■ TASK DETAILS ■
Extract the full listing verbatim and drop any pictures from your copy.

■ RECORDS PROVIDED ■
______
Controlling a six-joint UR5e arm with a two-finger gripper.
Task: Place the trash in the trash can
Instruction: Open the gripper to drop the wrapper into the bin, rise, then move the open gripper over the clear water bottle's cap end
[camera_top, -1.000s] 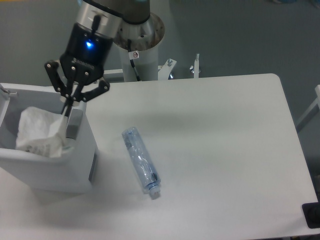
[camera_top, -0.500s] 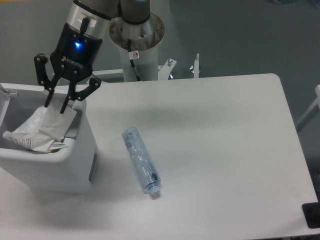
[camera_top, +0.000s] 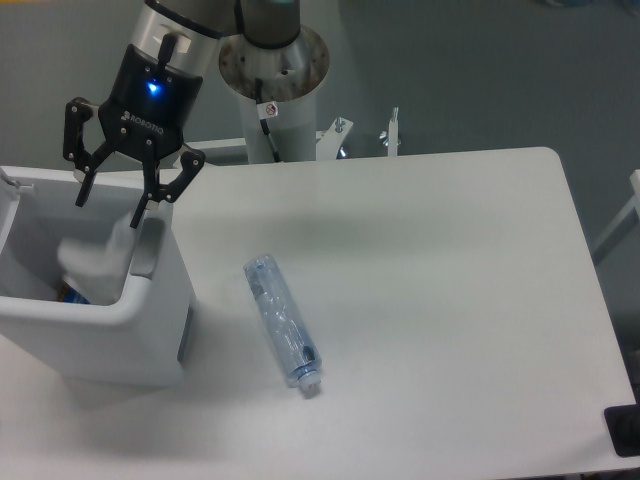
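Released, the wrapper drops into the trash can as the gripper spreads wide above it, bottle waiting on the desk.

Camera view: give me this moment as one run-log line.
gripper: open, above white boxy plastic bin | crumpled whitish wrapper: inside bin | crushed clear plastic bottle: on white table, next
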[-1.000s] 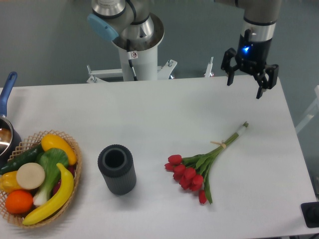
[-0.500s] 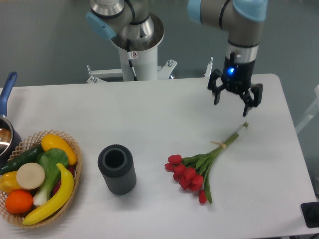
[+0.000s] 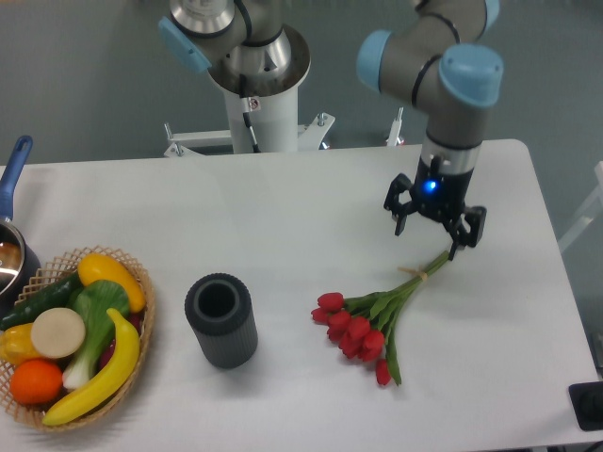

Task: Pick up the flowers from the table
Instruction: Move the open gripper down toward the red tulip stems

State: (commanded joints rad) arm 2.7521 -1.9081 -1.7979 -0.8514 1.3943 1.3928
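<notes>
1. My gripper hangs w/ fingers spread wide, nothing betw them, right over the stem end of the flowers.
2. Flowers lie flat on the table, right-centre; red heads point toward the front-left, stems run up-right.
3. Dark cylinder left of the blooms, fruit basket at far left edge.

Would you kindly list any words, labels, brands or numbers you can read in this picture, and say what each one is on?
No text can be read anywhere in this view.
Small sticker on the white robot base column: red and dark marks, too small and blurred to read.
Gripper: only a blue light, no lettering visible.
Flowers, dark cylinder, basket and table: no writing visible.
</notes>
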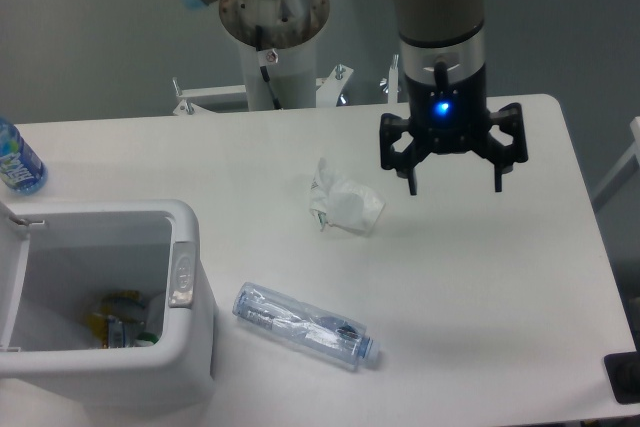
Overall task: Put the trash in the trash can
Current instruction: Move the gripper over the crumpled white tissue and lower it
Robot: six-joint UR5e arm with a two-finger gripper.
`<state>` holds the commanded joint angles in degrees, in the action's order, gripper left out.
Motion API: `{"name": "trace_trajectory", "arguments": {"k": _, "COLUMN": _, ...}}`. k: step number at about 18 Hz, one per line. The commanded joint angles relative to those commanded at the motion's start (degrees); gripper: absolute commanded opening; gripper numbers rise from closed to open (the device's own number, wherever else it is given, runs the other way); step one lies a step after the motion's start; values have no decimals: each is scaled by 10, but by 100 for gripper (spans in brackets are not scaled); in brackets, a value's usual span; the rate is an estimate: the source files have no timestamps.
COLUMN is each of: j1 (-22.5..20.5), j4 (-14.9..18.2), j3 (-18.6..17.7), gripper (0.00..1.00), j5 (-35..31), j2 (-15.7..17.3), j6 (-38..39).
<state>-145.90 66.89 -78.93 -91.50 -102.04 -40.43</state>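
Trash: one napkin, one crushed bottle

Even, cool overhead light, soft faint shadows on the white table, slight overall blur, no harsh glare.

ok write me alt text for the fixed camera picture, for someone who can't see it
A robot gripper hangs open above a white table, right of a crumpled napkin. A crushed clear bottle lies nearer the front, beside an open white trash can with some rubbish inside. A blue-labelled water bottle stands at the far left edge.
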Motion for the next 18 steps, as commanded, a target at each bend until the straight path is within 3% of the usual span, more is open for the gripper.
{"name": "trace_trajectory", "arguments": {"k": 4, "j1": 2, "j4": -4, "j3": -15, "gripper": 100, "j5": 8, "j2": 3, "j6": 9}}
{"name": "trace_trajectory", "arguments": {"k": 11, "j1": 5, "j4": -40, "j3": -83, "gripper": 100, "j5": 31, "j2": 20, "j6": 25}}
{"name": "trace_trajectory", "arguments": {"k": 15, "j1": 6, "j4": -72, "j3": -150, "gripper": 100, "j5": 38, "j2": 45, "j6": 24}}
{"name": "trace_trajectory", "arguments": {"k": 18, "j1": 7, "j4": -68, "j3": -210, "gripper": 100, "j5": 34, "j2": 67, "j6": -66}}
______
■ EXPECTED ANSWER ■
Controlling a six-joint UR5e arm with a two-finger gripper.
Task: Place the trash in the trash can
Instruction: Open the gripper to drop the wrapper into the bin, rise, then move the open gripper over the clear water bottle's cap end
[camera_top, -1.000s] 
[camera_top, -0.500s] 
[camera_top, +0.000s] 
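Released, the wrapper drops into the trash can as the gripper spreads wide above it, bottle waiting on the desk.

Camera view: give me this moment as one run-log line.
gripper: open, above white boxy plastic bin | crumpled whitish wrapper: inside bin | crushed clear plastic bottle: on white table, next
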[-1.000s] 
[-0.500s] 
[+0.000s] 

Task: Pick up the flowers from the table
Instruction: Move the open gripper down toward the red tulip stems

State: (commanded joints rad) arm 2.7521 -1.9081 -1.7979 -0.8514 1.3943 1.3928
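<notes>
1. My gripper hangs w/ fingers spread wide, nothing betw them, right over the stem end of the flowers.
2. Flowers lie flat on the table, right-centre; red heads point toward the front-left, stems run up-right.
3. Dark cylinder left of the blooms, fruit basket at far left edge.

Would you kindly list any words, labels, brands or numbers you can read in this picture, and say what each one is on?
No text can be read anywhere in this view.
Small sticker on the white robot base column: red and dark marks, too small and blurred to read.
Gripper: only a blue light, no lettering visible.
Flowers, dark cylinder, basket and table: no writing visible.
</notes>
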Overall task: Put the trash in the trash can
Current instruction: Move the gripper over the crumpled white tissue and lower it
Robot: six-joint UR5e arm with a two-finger gripper.
`<state>` holds the commanded joint angles in degrees, in the action's order, gripper left out.
Motion API: `{"name": "trace_trajectory", "arguments": {"k": _, "COLUMN": _, ...}}`. k: step number at about 18 Hz, one per line. The commanded joint angles relative to those commanded at the motion's start (degrees); gripper: absolute commanded opening; gripper numbers rise from closed to open (the device's own number, wherever else it is given, runs the other way); step one lies a step after the motion's start; values have no decimals: each is scaled by 10, but by 100 for gripper (spans in brackets are not scaled); in brackets, a value's usual span; the rate is an estimate: the source files have no timestamps.
COLUMN is each of: j1 (-22.5..20.5), j4 (-14.9..18.2), j3 (-18.6..17.7), gripper (0.00..1.00), j5 (-35..31), j2 (-15.7..17.3), j6 (-38..39).
<state>-145.90 66.89 -78.93 -91.50 -102.04 -40.43</state>
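Trash: one napkin, one crushed bottle

Even, cool overhead light, soft faint shadows on the white table, slight overall blur, no harsh glare.

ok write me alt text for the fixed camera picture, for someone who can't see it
A robot gripper hangs open above a white table, right of a crumpled napkin. A crushed clear bottle lies nearer the front, beside an open white trash can with some rubbish inside. A blue-labelled water bottle stands at the far left edge.
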Motion for the next 18 steps, as commanded, a target at each bend until the straight path is within 3% of the usual span, more is open for the gripper.
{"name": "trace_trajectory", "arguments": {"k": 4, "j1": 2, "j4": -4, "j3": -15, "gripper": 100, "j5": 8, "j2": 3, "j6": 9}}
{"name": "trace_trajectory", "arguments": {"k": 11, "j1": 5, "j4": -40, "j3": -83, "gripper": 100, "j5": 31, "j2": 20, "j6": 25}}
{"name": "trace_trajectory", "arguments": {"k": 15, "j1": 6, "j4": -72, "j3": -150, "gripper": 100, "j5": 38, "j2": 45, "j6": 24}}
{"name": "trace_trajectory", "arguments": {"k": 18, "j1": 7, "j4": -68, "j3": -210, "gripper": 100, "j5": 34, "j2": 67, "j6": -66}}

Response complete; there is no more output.